Generating Cohorts

Guide for generating cohorts using CohortGenerator

This guide will provide examples of using the CohortGenerator package to generate cohorts in R. In this vignette, we will walk through the process of building a cohort definition set cohorts and look at the options available for generating the cohorts.

Basic Example

Loading a cohort definition set from ATLAS

We can create cohorts using ATLAS and download them for generation in R using the exportCohortDefinitionSet function of the ROhdsiWebApi package.

Loading an example cohort definition set

Here we will load a cohort definition set using some cohorts we use to test the CohortGenerator package:

cohortDefinitionSet <- getCohortDefinitionSet(
  settingsFileName = "testdata/name/Cohorts.csv",
  jsonFolder = "testdata/name/cohorts",
  sqlFolder = "testdata/name/sql/sql_server",
  cohortFileNameFormat = "%s",
  cohortFileNameValue = c("cohortName"),
  packageName = "CohortGenerator",
  verbose = FALSE
)

cohortIds <- cohortDefinitionSet$cohortId
cohortDefinitionSet$atlasId <- cohortDefinitionSet$cohortId
cohortDefinitionSet$logicDescription <- ""

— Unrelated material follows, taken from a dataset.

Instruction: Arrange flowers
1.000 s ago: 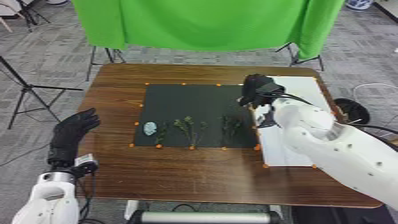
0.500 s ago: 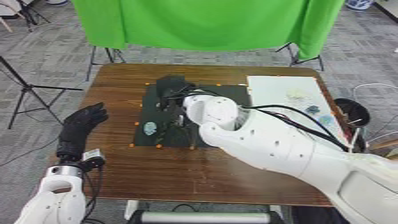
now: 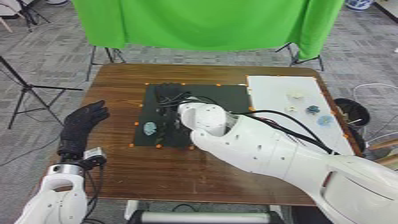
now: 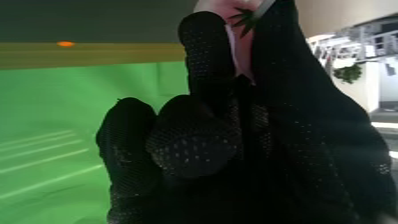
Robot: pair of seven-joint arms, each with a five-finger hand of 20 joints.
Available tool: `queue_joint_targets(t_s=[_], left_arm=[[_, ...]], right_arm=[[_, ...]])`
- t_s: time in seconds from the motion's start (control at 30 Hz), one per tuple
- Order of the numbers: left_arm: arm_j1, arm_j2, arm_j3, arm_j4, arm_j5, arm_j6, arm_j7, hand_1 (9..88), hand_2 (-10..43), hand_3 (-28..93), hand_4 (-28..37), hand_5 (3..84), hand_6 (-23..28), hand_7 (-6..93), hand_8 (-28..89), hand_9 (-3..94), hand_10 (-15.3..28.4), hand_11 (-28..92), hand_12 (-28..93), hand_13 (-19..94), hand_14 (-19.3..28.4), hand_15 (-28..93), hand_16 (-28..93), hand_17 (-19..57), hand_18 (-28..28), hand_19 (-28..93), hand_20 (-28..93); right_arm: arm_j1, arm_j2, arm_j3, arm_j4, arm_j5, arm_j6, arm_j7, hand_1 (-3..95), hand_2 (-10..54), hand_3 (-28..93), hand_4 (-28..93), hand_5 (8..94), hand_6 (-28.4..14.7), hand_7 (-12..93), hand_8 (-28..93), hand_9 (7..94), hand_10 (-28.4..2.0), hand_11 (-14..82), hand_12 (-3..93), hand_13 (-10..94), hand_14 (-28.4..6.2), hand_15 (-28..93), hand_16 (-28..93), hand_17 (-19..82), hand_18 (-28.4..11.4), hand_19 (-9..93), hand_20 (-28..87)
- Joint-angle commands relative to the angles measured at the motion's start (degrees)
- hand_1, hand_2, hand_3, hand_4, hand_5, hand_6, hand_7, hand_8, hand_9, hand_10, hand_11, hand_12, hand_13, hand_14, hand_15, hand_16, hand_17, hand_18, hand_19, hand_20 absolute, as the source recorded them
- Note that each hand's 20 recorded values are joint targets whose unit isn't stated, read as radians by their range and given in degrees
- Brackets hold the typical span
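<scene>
In the head view my right hand (image 3: 167, 92) is over the upper left part of the black mat (image 3: 226, 93). The right wrist view has my right hand (image 4: 191, 145) pinching a pink flower (image 4: 233, 42) with a small green leaf between its fingers. A pale blue oval piece (image 3: 149, 128) lies at the mat's left side, beside a dark green stem (image 3: 161, 134); my right arm covers much of the mat's middle. My left hand (image 3: 82, 121) is held left of the mat, its fingers straight.
On the white sheet (image 3: 280, 87) at the right are a cream flower (image 3: 295, 94), a smaller pale one (image 3: 290, 108), a teal one (image 3: 313, 109) and a light blue one (image 3: 325, 120). Orange dots edge mat and sheet. A black bin (image 3: 354, 111) stands beyond the table's right edge.
My right hand has gone left from beside the white sheet to the mat's upper left, its arm uncovering the sheet's flowers. My left hand has shifted slightly to the right.
</scene>
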Motion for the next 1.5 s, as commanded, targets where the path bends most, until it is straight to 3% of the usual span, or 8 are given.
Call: queue_joint_targets(t_s=[0.03,0.23,0.47,0.63,0.77,1.33,1.5], left_arm=[[0.5,-0.62,0.34,-0.25,0.01,-0.76,0.07,19.9,-5.9,71,-28.3,50.6,1.3,18.1,-9,48.2,12.8,19,11,39,16.7,26,1,6.4,13.3,12,21],[0.1,-0.38,0.46,-0.2,0.3,-1.65,-0.32,19.8,-6.0,71,-28.3,50.4,1.5,17.9,-9,48.2,12.8,19,11,38,16.7,26,1,6.4,13.3,12,21],[0.3,-0.32,0.56,-0.27,0.16,-1.46,-0.36,19.6,-6.3,72,-28.3,50.2,1.6,17.7,-9,48.1,12.8,19,11,38,16.6,25,1,6.2,13.5,11,21],[0.3,-0.19,0.61,-0.36,0.19,-1.59,-0.41,19.6,-6.4,72,-28.3,50.2,1.6,17.6,-9,48.1,12.8,19,11,38,16.6,25,1,6.2,13.5,11,20],[0.1,-0.2,0.72,-0.15,0.24,-1.65,-0.37,19.6,-6.5,72,-28.3,50.1,1.7,17.5,-8,48.1,12.8,19,11,38,16.6,25,1,6.1,13.5,11,20],[0.6,-0.48,0.6,-0.27,0.15,-1.78,-0.67,19.7,-6.6,72,-28.3,50.1,1.7,17.6,-8,48.1,12.8,19,11,38,16.7,25,1,6.0,13.6,11,20],[1.2,-0.46,0.17,-0.49,0.36,-2.01,-1.07,19.8,-6.6,71,-28.3,50.1,1.7,17.6,-8,48.1,12.8,19,11,38,16.7,25,1,6.0,13.6,11,20]], right_arm=[[0.5,-0.7,-0.1,2.0,-0.9,0.9,1.4,60.7,-9.5,62,-22,76.5,1.9,34,6,87.8,-10.0,9.1,43.8,88,-2.9,64,35,62,-13.6,93,56],[1.8,-1.0,-0.6,1.5,-0.6,0.3,2.3,54.3,-9.5,62,-20,72.7,1.6,27,6,83.5,-10.2,12.2,37.1,87,-3.5,64,34,61,-14.2,93,57],[3.5,-2.3,-1.3,1.6,-0.2,2.4,3.2,50.2,-9.5,60,-19,72.6,0.9,22,6,80.3,-12.2,21.3,24.2,87,-4.3,64,34,60,-14.9,93,57],[3.8,-2.8,-1.6,1.3,0.3,2.9,3.3,42.8,-9.5,65,-18,71.0,0.8,20,4,79.0,-12.7,20.7,21.8,87,-4.7,64,34,60,-15.3,93,57],[3.5,-2.7,-1.5,1.1,-0.1,2.1,2.9,36.4,-9.5,70,-18,68.7,1.0,20,-9,76.4,-13.3,19.0,21.0,86,-4.9,63,34,59,-15.7,93,57],[1.7,-0.8,-1.3,0.8,-1.3,-1.2,2.5,36.3,-9.5,70,-18,68.0,0.9,20,-10,75.4,-13.5,18.6,20.7,85,-5.2,64,33,58,-15.9,93,56],[4.3,2.7,-0.8,-2.9,-0.8,-1.1,2.8,36.5,-9.5,70,-18,67.8,0.9,20,-10,74.4,-13.5,18.4,20.7,85,-5.1,64,33,58,-16.0,93,56]])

The code above constructs a cohortDefinitionSet data.frame using a set of cohorts that come with the CohortGenerator package. The cohortDefinitionSet data frame has the following columns:

names(cohortDefinitionSet)

#> [1] "cohortId"         "cohortName"       "json"             "sql"             
#> [5] "atlasId"          "logicDescription"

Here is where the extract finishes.